=== WORK ITEM ===
Print out the data below. Do not alter a single line.

=== INPUT ===
● ● ● ● ● ● ●
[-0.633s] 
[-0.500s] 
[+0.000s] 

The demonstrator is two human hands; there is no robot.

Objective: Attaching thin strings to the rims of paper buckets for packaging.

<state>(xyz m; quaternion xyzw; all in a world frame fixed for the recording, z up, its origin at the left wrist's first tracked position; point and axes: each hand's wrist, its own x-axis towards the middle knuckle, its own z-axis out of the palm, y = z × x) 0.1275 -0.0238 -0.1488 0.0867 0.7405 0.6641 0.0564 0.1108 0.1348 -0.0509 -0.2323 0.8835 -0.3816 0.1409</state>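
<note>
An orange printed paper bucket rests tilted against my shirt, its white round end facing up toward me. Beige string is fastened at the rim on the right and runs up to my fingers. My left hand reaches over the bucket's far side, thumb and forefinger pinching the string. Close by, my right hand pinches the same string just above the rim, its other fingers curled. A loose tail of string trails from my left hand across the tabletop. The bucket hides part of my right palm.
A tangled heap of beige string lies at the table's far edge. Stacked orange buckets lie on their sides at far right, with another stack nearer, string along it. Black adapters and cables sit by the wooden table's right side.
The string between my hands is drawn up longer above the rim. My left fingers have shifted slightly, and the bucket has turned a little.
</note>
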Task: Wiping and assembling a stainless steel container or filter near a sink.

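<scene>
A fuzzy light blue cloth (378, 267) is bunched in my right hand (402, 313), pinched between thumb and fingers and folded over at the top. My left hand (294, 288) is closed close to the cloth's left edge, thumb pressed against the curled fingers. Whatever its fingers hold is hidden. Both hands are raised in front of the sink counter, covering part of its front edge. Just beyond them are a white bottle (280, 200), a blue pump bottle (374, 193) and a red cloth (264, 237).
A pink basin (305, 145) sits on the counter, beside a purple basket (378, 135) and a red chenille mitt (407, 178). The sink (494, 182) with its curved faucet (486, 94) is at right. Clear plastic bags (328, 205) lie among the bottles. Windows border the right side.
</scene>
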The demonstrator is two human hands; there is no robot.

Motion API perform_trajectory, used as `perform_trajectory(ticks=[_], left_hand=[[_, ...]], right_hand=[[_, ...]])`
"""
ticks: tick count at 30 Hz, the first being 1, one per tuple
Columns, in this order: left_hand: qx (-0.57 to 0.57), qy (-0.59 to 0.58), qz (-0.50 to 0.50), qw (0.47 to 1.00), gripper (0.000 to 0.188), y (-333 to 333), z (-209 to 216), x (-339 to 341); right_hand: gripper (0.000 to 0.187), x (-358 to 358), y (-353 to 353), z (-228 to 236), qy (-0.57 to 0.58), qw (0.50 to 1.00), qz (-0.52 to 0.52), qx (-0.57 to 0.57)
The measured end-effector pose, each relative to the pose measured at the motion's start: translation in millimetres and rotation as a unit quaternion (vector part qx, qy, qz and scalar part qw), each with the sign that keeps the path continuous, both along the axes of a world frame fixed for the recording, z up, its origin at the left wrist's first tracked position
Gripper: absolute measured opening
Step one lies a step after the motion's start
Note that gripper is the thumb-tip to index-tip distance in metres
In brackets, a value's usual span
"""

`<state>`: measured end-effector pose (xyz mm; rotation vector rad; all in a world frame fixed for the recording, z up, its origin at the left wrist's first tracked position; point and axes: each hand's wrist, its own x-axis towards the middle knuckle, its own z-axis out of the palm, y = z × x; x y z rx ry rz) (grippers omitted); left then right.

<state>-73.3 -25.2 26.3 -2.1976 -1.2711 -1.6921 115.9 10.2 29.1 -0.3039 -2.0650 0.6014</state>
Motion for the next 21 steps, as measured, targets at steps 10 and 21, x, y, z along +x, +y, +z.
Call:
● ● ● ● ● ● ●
=== RESULT OF THIS TASK ===
[-0.633s] 
[-0.500s] 
[+0.000s] 

The demonstrator is two human hands; there is no robot.

Objective: Attaching thin strings to the rims of paper buckets for packaging.

<state>(xyz m; quaternion xyzw; all in a world frame fixed for the recording, z up, its origin at the left wrist's first tracked position; point and axes: each hand's wrist, its own x-axis towards the middle knuckle, its own z-axis out of the palm, y = z × x) 0.1275 -0.0238 -0.1488 0.0867 0.7405 0.6641 0.0564 0.1108 0.1348 -0.0509 -0.2323 0.8835 -0.3816 0.1409</state>
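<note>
An orange printed paper bucket rests tilted against my shirt, its white round end facing up toward me. Beige string is fastened at the rim on the right and runs up to my fingers. My left hand reaches over the bucket's far side, thumb and forefinger pinching the string. Close by, my right hand pinches the same string just above the rim, its other fingers curled. A loose tail of string trails from my left hand across the tabletop. The bucket hides part of my right palm.
A tangled heap of beige string lies at the table's far edge. Stacked orange buckets lie on their sides at far right, with another stack nearer, string along it. Black adapters and cables sit by the wooden table's right side.
The string between my hands is drawn up longer above the rim. My left fingers have shifted slightly, and the bucket has turned a little.
</note>
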Task: Wiping and assembling a stainless steel container or filter near a sink.

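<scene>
A fuzzy light blue cloth (378, 267) is bunched in my right hand (402, 313), pinched between thumb and fingers and folded over at the top. My left hand (294, 288) is closed close to the cloth's left edge, thumb pressed against the curled fingers. Whatever its fingers hold is hidden. Both hands are raised in front of the sink counter, covering part of its front edge. Just beyond them are a white bottle (280, 200), a blue pump bottle (374, 193) and a red cloth (264, 237).
A pink basin (305, 145) sits on the counter, beside a purple basket (378, 135) and a red chenille mitt (407, 178). The sink (494, 182) with its curved faucet (486, 94) is at right. Clear plastic bags (328, 205) lie among the bottles. Windows border the right side.
</scene>
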The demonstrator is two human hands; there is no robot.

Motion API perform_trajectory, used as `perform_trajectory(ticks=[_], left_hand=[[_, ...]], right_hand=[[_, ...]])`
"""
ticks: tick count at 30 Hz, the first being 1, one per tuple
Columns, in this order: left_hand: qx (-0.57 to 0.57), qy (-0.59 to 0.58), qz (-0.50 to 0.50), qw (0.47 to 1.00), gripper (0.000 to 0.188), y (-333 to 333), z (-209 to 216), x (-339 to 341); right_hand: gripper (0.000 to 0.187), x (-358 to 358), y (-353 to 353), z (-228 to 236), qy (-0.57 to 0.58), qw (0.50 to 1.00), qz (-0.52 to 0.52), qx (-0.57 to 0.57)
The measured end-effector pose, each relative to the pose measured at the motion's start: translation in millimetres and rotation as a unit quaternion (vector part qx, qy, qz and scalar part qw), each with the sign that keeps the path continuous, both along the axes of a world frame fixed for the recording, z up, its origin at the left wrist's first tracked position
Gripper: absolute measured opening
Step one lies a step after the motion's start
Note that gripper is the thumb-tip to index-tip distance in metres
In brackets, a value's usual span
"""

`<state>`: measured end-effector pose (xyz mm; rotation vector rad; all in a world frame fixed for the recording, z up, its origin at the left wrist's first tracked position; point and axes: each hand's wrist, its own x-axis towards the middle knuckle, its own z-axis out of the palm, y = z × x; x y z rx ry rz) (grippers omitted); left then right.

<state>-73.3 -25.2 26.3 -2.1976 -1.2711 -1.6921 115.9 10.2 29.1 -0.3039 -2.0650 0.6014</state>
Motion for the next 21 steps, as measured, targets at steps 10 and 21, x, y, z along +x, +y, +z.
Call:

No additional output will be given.